Marlboro vs. Roll-your-own Tobaccos

Big Release is Dead, Continual Development is King, "Release Early, Release Often" and some other open-source-with-no-economic-value-hubris are nothing but myth and fallacies. I may not be "in the circulation" for quite sometime or I don't want to be anymore. After researching further about "The Man Who Moved 14 Million iPods last 2005" and starts turning things around again. I had come to realized that some guys in the Open Source community who's doing their own style of evangelism practically "don't get it".

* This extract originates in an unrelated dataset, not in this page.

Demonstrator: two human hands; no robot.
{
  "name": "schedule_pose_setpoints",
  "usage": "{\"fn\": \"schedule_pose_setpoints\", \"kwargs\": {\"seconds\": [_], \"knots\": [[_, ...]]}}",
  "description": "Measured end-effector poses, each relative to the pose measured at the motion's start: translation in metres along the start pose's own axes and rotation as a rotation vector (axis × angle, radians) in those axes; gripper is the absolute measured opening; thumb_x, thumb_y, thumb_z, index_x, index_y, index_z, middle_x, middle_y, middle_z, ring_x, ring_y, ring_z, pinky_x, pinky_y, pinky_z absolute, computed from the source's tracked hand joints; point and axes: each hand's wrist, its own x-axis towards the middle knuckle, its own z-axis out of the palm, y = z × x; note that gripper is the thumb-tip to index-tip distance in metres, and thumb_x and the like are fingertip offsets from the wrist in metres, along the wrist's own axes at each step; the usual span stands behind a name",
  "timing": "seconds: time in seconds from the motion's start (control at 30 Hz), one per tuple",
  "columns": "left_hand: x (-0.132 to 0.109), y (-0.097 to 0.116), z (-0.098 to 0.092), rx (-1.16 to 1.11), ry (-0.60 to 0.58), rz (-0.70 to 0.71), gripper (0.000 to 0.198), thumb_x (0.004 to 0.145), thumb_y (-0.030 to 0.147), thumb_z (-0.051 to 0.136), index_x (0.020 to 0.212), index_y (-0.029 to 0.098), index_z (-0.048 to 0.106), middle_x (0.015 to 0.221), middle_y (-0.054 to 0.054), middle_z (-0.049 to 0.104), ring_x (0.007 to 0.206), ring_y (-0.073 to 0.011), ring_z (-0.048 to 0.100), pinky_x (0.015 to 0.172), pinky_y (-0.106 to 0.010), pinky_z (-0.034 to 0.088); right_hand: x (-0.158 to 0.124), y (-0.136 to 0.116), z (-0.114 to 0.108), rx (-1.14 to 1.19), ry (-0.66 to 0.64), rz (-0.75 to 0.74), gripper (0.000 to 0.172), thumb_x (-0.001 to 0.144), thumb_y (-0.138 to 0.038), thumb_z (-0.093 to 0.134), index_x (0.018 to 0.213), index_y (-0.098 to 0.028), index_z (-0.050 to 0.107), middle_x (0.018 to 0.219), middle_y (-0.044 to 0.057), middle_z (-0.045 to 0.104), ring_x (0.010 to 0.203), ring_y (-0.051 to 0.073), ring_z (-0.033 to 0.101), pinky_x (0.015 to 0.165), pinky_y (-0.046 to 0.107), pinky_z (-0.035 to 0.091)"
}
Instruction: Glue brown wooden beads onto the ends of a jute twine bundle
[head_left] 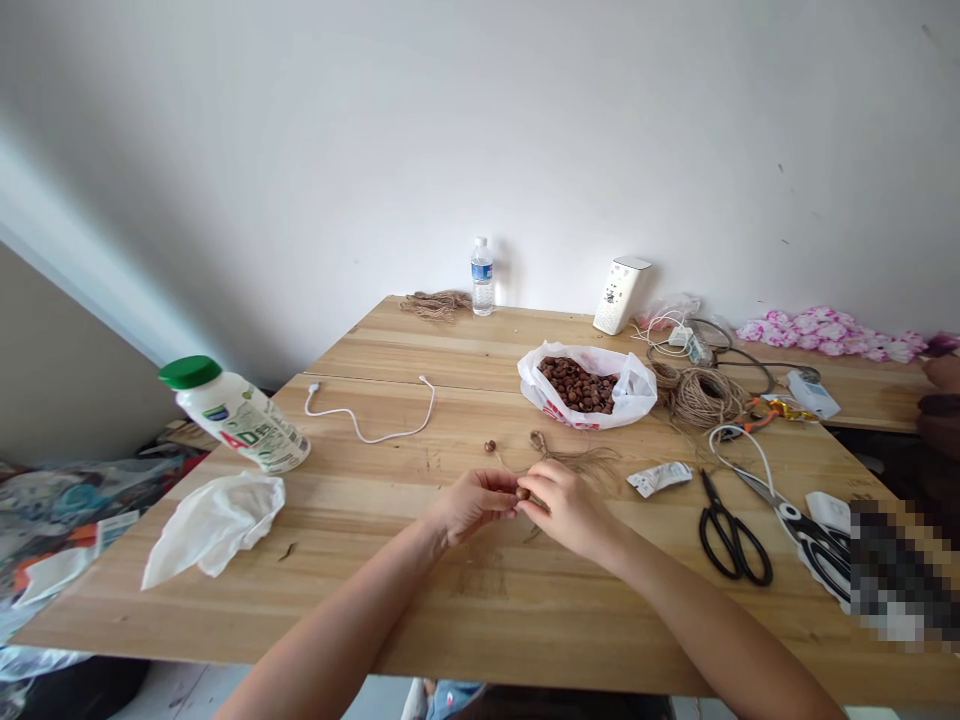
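Observation:
My right hand (566, 505) pinches a round brown nut (523, 493) above the front middle of the table. Pressed up against the nut's left side are the closed fingertips of my left hand (480, 503); whatever thin thing they grip is hidden. Just beyond my hands lies a second brown nut (490, 446), with a thin strand of twine running from it toward my fingers. A looped bundle of twine (581, 460) spreads out behind my right hand. Further back, a white plastic bag (637, 390) stands open, full of brown nuts (577, 385).
Black scissors (724, 535) and a crumpled packet (660, 478) lie to the right, near a twine ball (705, 397). A white cable (367, 435), a green-capped bottle (247, 420) and a white cloth-like bag (217, 525) are at left. Behind stand a water bottle (482, 280) and a white box (621, 295).

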Motion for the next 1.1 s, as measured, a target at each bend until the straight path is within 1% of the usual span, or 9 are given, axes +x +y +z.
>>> {"fn": "schedule_pose_setpoints", "kwargs": {"seconds": [0.1,0.27,0.47,0.57,0.67,0.77,0.93,1.03,1.1], "knots": [[0.000,-0.001,0.000,0.008,0.006,0.006,0.022,0.053,0.011,0.078,0.074,0.011,0.071,0.069,-0.004,0.066,0.061,-0.0101,0.055,0.064,-0.023,0.041,0.000,-0.001,-0.001,-0.045,-0.026,0.000,0.010,0.080,-0.014,0.060,0.090,-0.015,0.061,0.087,0.007,0.059,0.082,0.019,0.055,0.072,0.030,0.047],[-0.002,0.001,0.001,0.023,0.005,0.013,0.024,0.053,0.010,0.077,0.076,0.011,0.072,0.070,-0.004,0.067,0.062,-0.0103,0.055,0.065,-0.023,0.040,-0.001,0.000,-0.001,-0.075,-0.018,-0.008,0.009,0.080,-0.017,0.061,0.089,-0.016,0.062,0.085,0.007,0.058,0.080,0.018,0.055,0.070,0.029,0.047],[-0.003,0.002,0.004,0.009,-0.028,0.033,0.024,0.058,0.014,0.075,0.082,0.010,0.071,0.076,-0.008,0.068,0.067,-0.0132,0.057,0.072,-0.027,0.042,-0.003,0.004,0.002,-0.079,0.026,-0.020,0.006,0.081,-0.018,0.060,0.087,-0.017,0.062,0.083,0.006,0.058,0.079,0.018,0.055,0.069,0.029,0.046],[-0.002,0.000,0.003,0.027,-0.010,0.063,0.025,0.059,0.016,0.076,0.083,0.011,0.071,0.077,-0.007,0.068,0.070,-0.0140,0.059,0.075,-0.028,0.042,-0.003,0.005,0.005,-0.083,0.047,-0.018,0.005,0.081,-0.018,0.060,0.086,-0.017,0.062,0.082,0.006,0.057,0.079,0.018,0.054,0.069,0.029,0.046],[0.001,-0.003,0.001,0.054,-0.004,0.090,0.026,0.058,0.018,0.078,0.082,0.011,0.071,0.076,-0.005,0.068,0.071,-0.0135,0.059,0.076,-0.028,0.043,-0.004,0.006,0.007,-0.068,0.053,0.015,0.015,0.078,-0.022,0.065,0.091,-0.017,0.061,0.085,0.006,0.057,0.081,0.020,0.054,0.069,0.031,0.046],[0.001,-0.005,-0.001,0.054,-0.018,0.084,0.029,0.057,0.018,0.078,0.085,0.012,0.071,0.080,-0.006,0.069,0.075,-0.0151,0.060,0.077,-0.028,0.043,-0.006,0.008,0.006,0.007,0.076,0.058,0.024,0.075,-0.026,0.068,0.096,-0.018,0.060,0.087,0.006,0.057,0.081,0.019,0.054,0.070,0.031,0.046],[0.000,-0.006,0.000,0.045,-0.019,0.079,0.033,0.057,0.016,0.078,0.089,0.013,0.070,0.092,-0.009,0.070,0.085,-0.0182,0.062,0.085,-0.031,0.043,-0.010,0.009,0.003,0.045,0.159,0.096,0.019,0.073,-0.023,0.070,0.087,-0.018,0.059,0.084,0.006,0.057,0.083,0.021,0.053,0.071,0.033,0.045],[-0.001,-0.005,0.002,0.047,-0.032,0.081,0.035,0.056,0.015,0.078,0.090,0.013,0.070,0.094,-0.009,0.070,0.085,-0.0171,0.062,0.085,-0.030,0.043,-0.012,0.005,0.004,0.019,0.177,0.085,0.014,0.074,-0.019,0.067,0.083,-0.018,0.057,0.083,0.006,0.057,0.082,0.021,0.051,0.072,0.035,0.044],[-0.002,-0.004,0.004,0.049,-0.022,0.083,0.035,0.056,0.015,0.079,0.090,0.014,0.070,0.091,-0.008,0.071,0.081,-0.0159,0.062,0.083,-0.029,0.044,-0.012,0.001,0.005,-0.015,0.194,0.073,0.009,0.075,-0.016,0.063,0.082,-0.017,0.057,0.083,0.006,0.057,0.082,0.022,0.050,0.073,0.035,0.043]]}}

How you[The Muggle] would like to buy my software? With a nice looking box and a cool manual that you will only read once and display it in your bookshelf because it really looks damn cool and you want to flaunt your guest that you "have" it? Or simply download it from the Web, pay and get a "Thank you" from an emotionless server?

Would you [The Muggle] use an application that you bought[most of the time for a premium] but can't feel it's your own because it's running from a server somewhere in Cayman Islands and it's just being served up to you through the browser?

Again, how would you[The Muggle] like to buy my software? With a nice looking gadget that runs it? That you can use in your car, at work, at play? Or does it requires Hibernate, Appfuse and all this shit just to make it work? And can't rely on them for the after-download-and-deploy service? Don't get me wrong I know it's open source.

Where's the prestige? Where's the value that it puts in everyones' heads? Get it?

When I buy the latest Porsche, I know my neighbors will going to talk about me, When I buy anything with real value, the value returns to me in many forms. Get it?